Introductory Note.
As previously disclosed, on March 20, 2021, Thoma Bravo Advantage (TBA) entered into an Agreement and Plan of Merger (the
Merger Agreement), by and among TBA, ironSource Ltd., a company organized under the laws of the State of Israel (the Company or ironSource), Showtime Cayman, a Cayman Islands exempted company
and wholly-owned subsidiary of the Company (Merger Sub), and Showtime Cayman II, a Cayman Islands exempted company and wholly-owned subsidiary of the Company (Merger Sub II).
On June 28, 2021 (the Closing Date), as contemplated by the Merger Agreement, Merger Sub merged with and into TBA (the First
Merger), with TBA surviving the First Merger as a wholly owned subsidiary of the Company (such company, as the surviving entity of the First Merger, the Surviving Entity) and immediately following the First Merger and as
part of the same overall transaction as the First Merger, the Surviving Entity merged with and into Merger Sub II (the Second Merger and, together with the First Merger, the Mergers), with Merger Sub II
surviving the Second Merger as a wholly owned subsidiary of the Company (such company, as the surviving entity of the Second Merger, the Surviving Company). The transactions set forth in the Merger Agreement, including the
Mergers, constituted a Business Combination as contemplated by TBAs Amended and Restated Memorandum and Articles of Association (the Business Combination).
Additionally, on the Closing Date, existing shareholders of ironSource completed the sale of an aggregate of 133,254,045 Class A ordinary shares of
ironSource (Company Class A Ordinary Shares) to certain accredited investors (PIPE Investors), at a price per share of $10.00, for gross proceeds to such sellers of approximately $1.33 billion (the PIPE
Investment), pursuant to a series of Investment Agreements previously entered into between the PIPE Investors and ironSource and related Purchase and Sale Agreements entered into between PIPE Investors and such sellers pursuant to the
Investment Agreements (collectively, the Investment Agreements). The PIPE Investors include Thoma Bravo Ascension Fund, L.P., an affiliate of Thoma Bravo, L.P., which invested $300.0 million, and Thoma Bravo Advantage Sponsor, LLC
(Sponsor), the sponsor of TBA, that invested $32.5 million pursuant to its commitment to purchase additional Company Class A Ordinary Shares in the event redemptions by TBA shareholders exceed $150 million.

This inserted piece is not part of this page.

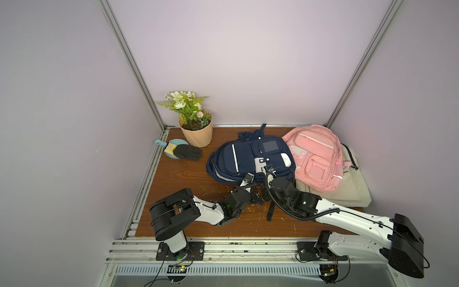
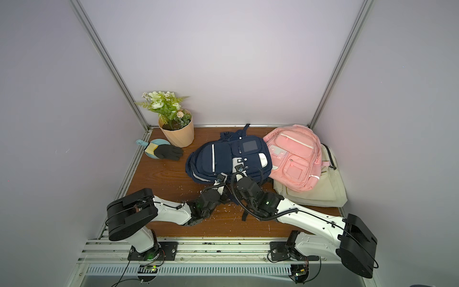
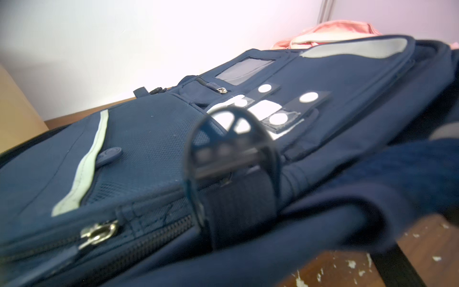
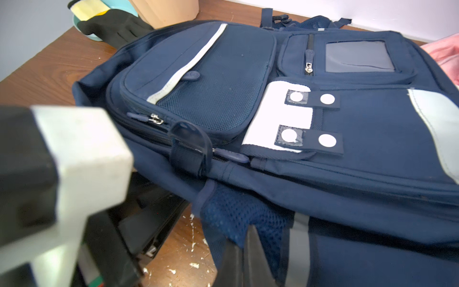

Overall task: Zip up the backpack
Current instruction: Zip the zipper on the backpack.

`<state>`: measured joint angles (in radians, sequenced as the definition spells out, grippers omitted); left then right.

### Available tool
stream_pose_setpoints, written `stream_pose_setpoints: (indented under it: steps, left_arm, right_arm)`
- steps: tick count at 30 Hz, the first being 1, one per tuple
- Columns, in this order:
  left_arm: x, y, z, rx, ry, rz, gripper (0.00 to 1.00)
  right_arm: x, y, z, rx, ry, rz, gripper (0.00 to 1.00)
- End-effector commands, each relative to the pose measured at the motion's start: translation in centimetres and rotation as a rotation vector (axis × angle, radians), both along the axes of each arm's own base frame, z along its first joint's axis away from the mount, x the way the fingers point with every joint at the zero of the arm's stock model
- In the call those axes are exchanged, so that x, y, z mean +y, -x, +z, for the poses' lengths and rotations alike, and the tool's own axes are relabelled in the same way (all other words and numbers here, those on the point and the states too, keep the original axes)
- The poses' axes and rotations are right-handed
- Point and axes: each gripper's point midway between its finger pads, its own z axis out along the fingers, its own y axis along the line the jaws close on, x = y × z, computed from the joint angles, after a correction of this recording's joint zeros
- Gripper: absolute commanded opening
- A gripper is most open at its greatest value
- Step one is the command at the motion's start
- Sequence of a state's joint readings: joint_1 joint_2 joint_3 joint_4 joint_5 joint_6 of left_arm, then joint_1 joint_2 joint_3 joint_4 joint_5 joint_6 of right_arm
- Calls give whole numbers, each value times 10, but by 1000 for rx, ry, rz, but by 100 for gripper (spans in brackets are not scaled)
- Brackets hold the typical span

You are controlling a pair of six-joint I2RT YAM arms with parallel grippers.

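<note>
The navy backpack [image 1: 248,159] [image 2: 223,159] lies flat in the middle of the brown table, front side up. Both grippers are at its near edge. My left gripper [image 1: 248,177] [image 2: 221,177] presses against the side by the zipper; its fingers are hidden, so its state is unclear. In the left wrist view a silver zipper slider [image 3: 99,233] sits on the dark zipper track, beside a strap with a round translucent tab [image 3: 231,154]. My right gripper [image 4: 248,231] [image 1: 269,170] is shut on the backpack's blue mesh side pocket [image 4: 238,213]. A navy zipper pull [image 4: 233,156] lies just past the tab.
A pink backpack [image 1: 315,156] leans on a beige bag [image 1: 347,188] at the right, touching the navy one. A flower pot [image 1: 197,131] and a black glove [image 1: 187,151] on a blue dish [image 1: 171,145] stand at the back left. A black strap [image 1: 270,211] trails between the arms.
</note>
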<state>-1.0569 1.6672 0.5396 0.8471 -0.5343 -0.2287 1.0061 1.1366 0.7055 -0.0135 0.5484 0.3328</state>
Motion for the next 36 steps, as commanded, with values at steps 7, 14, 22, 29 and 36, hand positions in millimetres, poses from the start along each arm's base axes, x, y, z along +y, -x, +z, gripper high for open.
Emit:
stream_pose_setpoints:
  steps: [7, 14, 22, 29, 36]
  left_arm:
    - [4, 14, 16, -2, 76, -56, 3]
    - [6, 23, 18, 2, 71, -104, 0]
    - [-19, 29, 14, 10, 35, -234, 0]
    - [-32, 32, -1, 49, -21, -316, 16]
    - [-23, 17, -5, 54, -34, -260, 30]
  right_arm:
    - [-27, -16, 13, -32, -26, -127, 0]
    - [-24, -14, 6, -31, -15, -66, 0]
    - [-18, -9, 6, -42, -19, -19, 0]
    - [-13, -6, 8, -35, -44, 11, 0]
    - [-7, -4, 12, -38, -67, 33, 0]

On the Closing Date and immediately prior to the consummation of the Mergers and the PIPE Investment, the Company effected a recapitalization whereby
(i) the Company adopted amended and restated articles of association, (ii) each ordinary share of the Company that was issued and outstanding immediately prior to the Effective Time was renamed and became a Company Class A Ordinary
Share, (iii) the Company declared and effected an in-kind dividend on each Company Class A Ordinary Share outstanding by distributing to each holder thereof one Class B ordinary share of
ironSource (the Company Class B Ordinary Shares) for each Company Class A Ordinary Share held by such holder, (iv) each Company Class A Ordinary Share and each Company Class B Ordinary Share that was issued and
outstanding immediately prior to the effective time was split into a number of Company Class A Ordinary Shares and Company Class B Ordinary Shares, respectively, in order to cause the value of the outstanding Company Ordinary Shares
immediately prior to the Effective Time to equal $10.00 per share, based upon the equity value of the Company in the Mergers (the Stock Split), and (v) any outstanding stock options and restricted stock units of the Company
issued and outstanding immediately prior to the Effective Time were adjusted to give effect to the foregoing transactions and remain outstanding.
Following such recapitalization (but before the Mergers), TBA purchased from certain existing shareholders of ironSource an aggregate of 6,745,955 Company
Class A Ordinary Shares, at a price per share of $10.00, in a secondary sale for an aggregate purchase price equal to approximately $67.5 million.